How to complete this task - Could you return the listing below exactly, with every line intact?

Records for the exercise -
-- Opening Marker --

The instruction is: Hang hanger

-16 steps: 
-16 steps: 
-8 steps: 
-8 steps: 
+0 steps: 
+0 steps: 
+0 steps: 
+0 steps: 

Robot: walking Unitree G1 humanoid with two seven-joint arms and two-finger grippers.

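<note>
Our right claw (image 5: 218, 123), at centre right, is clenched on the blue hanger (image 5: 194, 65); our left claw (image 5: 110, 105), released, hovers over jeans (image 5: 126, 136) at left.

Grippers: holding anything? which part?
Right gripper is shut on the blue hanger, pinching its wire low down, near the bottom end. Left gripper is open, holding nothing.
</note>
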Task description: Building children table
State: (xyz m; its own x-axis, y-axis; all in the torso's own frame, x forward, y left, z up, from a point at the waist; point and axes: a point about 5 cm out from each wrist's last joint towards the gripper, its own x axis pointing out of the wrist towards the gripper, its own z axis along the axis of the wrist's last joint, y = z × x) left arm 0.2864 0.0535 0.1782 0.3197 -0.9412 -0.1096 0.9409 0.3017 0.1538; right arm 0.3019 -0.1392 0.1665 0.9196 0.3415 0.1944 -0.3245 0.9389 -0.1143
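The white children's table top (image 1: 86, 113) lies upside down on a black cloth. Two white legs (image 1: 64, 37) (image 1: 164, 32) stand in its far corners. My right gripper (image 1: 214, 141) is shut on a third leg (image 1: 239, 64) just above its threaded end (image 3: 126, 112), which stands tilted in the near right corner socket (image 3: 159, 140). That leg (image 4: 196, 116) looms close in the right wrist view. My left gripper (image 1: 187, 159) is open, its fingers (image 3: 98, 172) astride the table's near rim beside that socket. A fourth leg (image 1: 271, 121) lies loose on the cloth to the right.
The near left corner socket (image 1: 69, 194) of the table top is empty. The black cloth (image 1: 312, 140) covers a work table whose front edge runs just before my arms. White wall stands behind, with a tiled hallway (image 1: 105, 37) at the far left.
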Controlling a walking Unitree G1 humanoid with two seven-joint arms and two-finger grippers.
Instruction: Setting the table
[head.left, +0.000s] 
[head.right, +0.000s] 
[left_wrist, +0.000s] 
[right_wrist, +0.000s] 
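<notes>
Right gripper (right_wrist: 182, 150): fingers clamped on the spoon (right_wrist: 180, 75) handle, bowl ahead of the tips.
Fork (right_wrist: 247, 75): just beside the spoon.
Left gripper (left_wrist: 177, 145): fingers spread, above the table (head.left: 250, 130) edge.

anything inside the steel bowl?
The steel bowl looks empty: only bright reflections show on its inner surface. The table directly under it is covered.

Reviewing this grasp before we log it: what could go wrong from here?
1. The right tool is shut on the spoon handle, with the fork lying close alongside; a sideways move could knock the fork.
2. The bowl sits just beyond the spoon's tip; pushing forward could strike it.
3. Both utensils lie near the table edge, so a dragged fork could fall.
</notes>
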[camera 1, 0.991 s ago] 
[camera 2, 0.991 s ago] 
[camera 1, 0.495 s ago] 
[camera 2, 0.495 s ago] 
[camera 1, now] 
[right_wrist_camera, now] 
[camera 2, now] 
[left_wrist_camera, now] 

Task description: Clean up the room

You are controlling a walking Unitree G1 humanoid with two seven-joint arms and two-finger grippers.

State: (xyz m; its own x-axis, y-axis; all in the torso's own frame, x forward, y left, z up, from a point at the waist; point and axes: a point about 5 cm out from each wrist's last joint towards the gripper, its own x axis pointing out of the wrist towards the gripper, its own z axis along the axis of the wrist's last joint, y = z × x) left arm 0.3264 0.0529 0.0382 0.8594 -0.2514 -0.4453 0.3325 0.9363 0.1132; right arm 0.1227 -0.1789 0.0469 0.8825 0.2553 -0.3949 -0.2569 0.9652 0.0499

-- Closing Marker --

Task answer -
The instruction is: Hang hanger

-16 steps: 
-16 steps: 
-8 steps: 
-8 steps: 
+0 steps: 
+0 steps: 
+0 steps: 
+0 steps: 

Robot: walking Unitree G1 humanoid with two seven-joint arms and two-finger grippers.

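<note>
Our right claw (image 5: 218, 123), at centre right, is clenched on the blue hanger (image 5: 194, 65); our left claw (image 5: 110, 105), released, hovers over jeans (image 5: 126, 136) at left.

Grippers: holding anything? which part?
Right gripper is shut on the blue hanger, pinching its wire low down, near the bottom end. Left gripper is open, holding nothing.
</note>
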Task description: Building children table
State: (xyz m; its own x-axis, y-axis; all in the torso's own frame, x forward, y left, z up, from a point at the waist; point and axes: a point about 5 cm out from each wrist's last joint towards the gripper, its own x axis pointing out of the wrist towards the gripper, its own z axis along the axis of the wrist's last joint, y = z × x) left arm 0.2864 0.0535 0.1782 0.3197 -0.9412 -0.1096 0.9409 0.3017 0.1538; right arm 0.3019 -0.1392 0.1665 0.9196 0.3415 0.1944 -0.3245 0.9389 -0.1143
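The white children's table top (image 1: 86, 113) lies upside down on a black cloth. Two white legs (image 1: 64, 37) (image 1: 164, 32) stand in its far corners. My right gripper (image 1: 214, 141) is shut on a third leg (image 1: 239, 64) just above its threaded end (image 3: 126, 112), which stands tilted in the near right corner socket (image 3: 159, 140). That leg (image 4: 196, 116) looms close in the right wrist view. My left gripper (image 1: 187, 159) is open, its fingers (image 3: 98, 172) astride the table's near rim beside that socket. A fourth leg (image 1: 271, 121) lies loose on the cloth to the right.
The near left corner socket (image 1: 69, 194) of the table top is empty. The black cloth (image 1: 312, 140) covers a work table whose front edge runs just before my arms. White wall stands behind, with a tiled hallway (image 1: 105, 37) at the far left.
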Controlling a walking Unitree G1 humanoid with two seven-joint arms and two-finger grippers.
Instruction: Setting the table
[head.left, +0.000s] 
[head.right, +0.000s] 
[left_wrist, +0.000s] 
[right_wrist, +0.000s] 
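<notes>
Right gripper (right_wrist: 182, 150): fingers clamped on the spoon (right_wrist: 180, 75) handle, bowl ahead of the tips.
Fork (right_wrist: 247, 75): just beside the spoon.
Left gripper (left_wrist: 177, 145): fingers spread, above the table (head.left: 250, 130) edge.

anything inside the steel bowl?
The steel bowl looks empty: only bright reflections show on its inner surface. The table directly under it is covered.

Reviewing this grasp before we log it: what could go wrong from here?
1. The right tool is shut on the spoon handle, with the fork lying close alongside; a sideways move could knock the fork.
2. The bowl sits just beyond the spoon's tip; pushing forward could strike it.
3. Both utensils lie near the table edge, so a dragged fork could fall.
</notes>
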[camera 1, 0.991 s ago] 
[camera 2, 0.991 s ago] 
[camera 1, 0.495 s ago] 
[camera 2, 0.495 s ago] 
[camera 1, now] 
[right_wrist_camera, now] 
[camera 2, now] 
[left_wrist_camera, now] 

Task description: Clean up the room

You are controlling a walking Unitree G1 humanoid with two seven-joint arms and two-finger grippers.

State: (xyz m; its own x-axis, y-axis; all in the torso's own frame, x forward, y left, z up, from a point at the waist; point and axes: a point about 5 cm out from each wrist's last joint towards the gripper, its own x axis pointing out of the wrist towards the gripper, its own z axis along the axis of the wrist's last joint, y = z × x) left arm 0.3264 0.0529 0.0382 0.8594 -0.2514 -0.4453 0.3325 0.9363 0.1132; right arm 0.1227 -0.1789 0.0469 0.8825 0.2553 -0.3949 -0.2569 0.9652 0.0499

The exercise is complete with this answer.